About correct set up of OpenCensus

Jona 475 Reputation points
2024-07-10T16:04:32.3866667+00:00

Hi every one,

I have a function blob trigger based with event grid as source. I'm trying to send costom data (customDimension) to Log Analytics via App Insights

This is an example code setup

from services.blob_service import BlobService
from services.queue_service import QueueService
from opencensus.ext.azure.log_exporter import AzureLogHandler

EXPERIMENT_NAME = 'CSV Compressed'
logger = logging.getLogger(__name__)
logger.addHandler(AzureLogHandler())

def checker_fn(blob:func.InputStream, context:func.Context):

    blob_content = blob.read()
    size_mb = round(len(blob_content) / (1024 * 1024), 2)
    logger.info(f'File downloaded | {blob.name} | {size_mb:,} MB', extra={
        'custom_dimensions' : {
            'experiment' : EXPERIMENT_NAME,
            'blob' : blob.name,
            'size_mb' : size_mb, 
        }       
    })

However, while watching the logs, I see two entries of the same log message; one with the custom dimension and the other that hasn´t it.

log1

The entry that doesn't have operation_Name contains my custom data in the customDimension column. I'm following this example and this doc.
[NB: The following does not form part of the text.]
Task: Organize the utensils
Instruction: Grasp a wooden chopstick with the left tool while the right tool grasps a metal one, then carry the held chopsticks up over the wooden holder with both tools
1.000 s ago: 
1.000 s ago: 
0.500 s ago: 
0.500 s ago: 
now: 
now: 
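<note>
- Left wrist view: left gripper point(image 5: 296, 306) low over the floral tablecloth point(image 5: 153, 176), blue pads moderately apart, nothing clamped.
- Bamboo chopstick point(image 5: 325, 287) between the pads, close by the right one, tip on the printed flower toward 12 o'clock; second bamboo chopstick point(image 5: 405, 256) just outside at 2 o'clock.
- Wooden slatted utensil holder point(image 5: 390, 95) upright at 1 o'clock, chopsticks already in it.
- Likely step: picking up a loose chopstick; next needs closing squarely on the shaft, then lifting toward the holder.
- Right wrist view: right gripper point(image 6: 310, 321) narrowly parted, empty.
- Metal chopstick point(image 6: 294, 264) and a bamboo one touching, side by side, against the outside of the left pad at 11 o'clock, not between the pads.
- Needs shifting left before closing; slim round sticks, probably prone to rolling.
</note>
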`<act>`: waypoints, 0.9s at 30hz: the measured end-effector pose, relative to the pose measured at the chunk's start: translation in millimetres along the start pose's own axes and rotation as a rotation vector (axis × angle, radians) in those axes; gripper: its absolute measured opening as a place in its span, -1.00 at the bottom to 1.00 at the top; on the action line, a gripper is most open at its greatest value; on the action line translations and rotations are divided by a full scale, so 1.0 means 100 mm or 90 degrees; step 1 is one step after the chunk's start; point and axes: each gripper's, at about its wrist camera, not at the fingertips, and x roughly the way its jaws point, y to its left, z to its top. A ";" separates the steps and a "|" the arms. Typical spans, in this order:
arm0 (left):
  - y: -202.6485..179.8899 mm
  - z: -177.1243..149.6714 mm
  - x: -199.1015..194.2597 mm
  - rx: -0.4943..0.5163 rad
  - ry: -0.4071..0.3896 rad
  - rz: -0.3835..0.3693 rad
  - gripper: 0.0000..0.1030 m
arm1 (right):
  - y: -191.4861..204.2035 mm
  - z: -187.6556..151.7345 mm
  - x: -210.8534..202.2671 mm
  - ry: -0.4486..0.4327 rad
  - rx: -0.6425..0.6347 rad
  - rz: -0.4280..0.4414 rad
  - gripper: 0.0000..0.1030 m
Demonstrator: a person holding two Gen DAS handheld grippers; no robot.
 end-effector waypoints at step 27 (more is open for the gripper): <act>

I know OpenCensus is deprecated, but this is legacy code that need to work as it is for now.

Why is this?

This my host.json file

{
  "version": "2.0",
  "logging": {
    "applicationInsights": {
      "samplingSettings": {
        "isEnabled": true,
        "excludedTypes": "Request"
      }
    }
  },
  "extensionBundle": {
    "id": "Microsoft.Azure.Functions.ExtensionBundle",
    "version": "[4.*, 6.0.0)"
  },
  "extensions": {
    "eventHubs": {
        "maxEventBatchSize" : 500,
        "minEventBatchSize" : 200,
        "maxWaitTime" : "00:0:05",
        "clientRetryOptions":{
            "mode" : "exponential",
            "tryTimeout" : "00:01:00",
            "delay" : "00:00:00.80",
            "maximumDelay" : "00:01:00",
            "maximumRetries" : 1
        }
    },
    "queues": {
      "maxPollingInterval": "00:00:02",
      "visibilityTimeout" : "00:02:00",
      "batchSize": 16,
      "maxDequeueCount": 1,
      "newBatchThreshold": 8,
      "messageEncoding": "base64"
    }
  }
}

Regards

Azure Monitor
Azure Monitor
An Azure service that is used to collect, analyze, and act on telemetry data from Azure and on-premises environments.
3,331 questions
Azure Functions
Azure Functions
An Azure service that provides an event-driven serverless compute platform.
5,145 questions
0 comments No comments
{count} votes

4 answers

Sort by: Most helpful
  1. Sina Salam 12,491 Reputation points
    2024-07-10T17:14:15.0666667+00:00

    Hello Jona,

    Welcome to the Microsoft Q&A and thank you for posting your questions here. With kind of your detail explanations thank you once again.

    Problem

    I understand that you are having issue of duplicate log entries in Azure Application Insights where one entry includes the custom dimensions, and the other does not.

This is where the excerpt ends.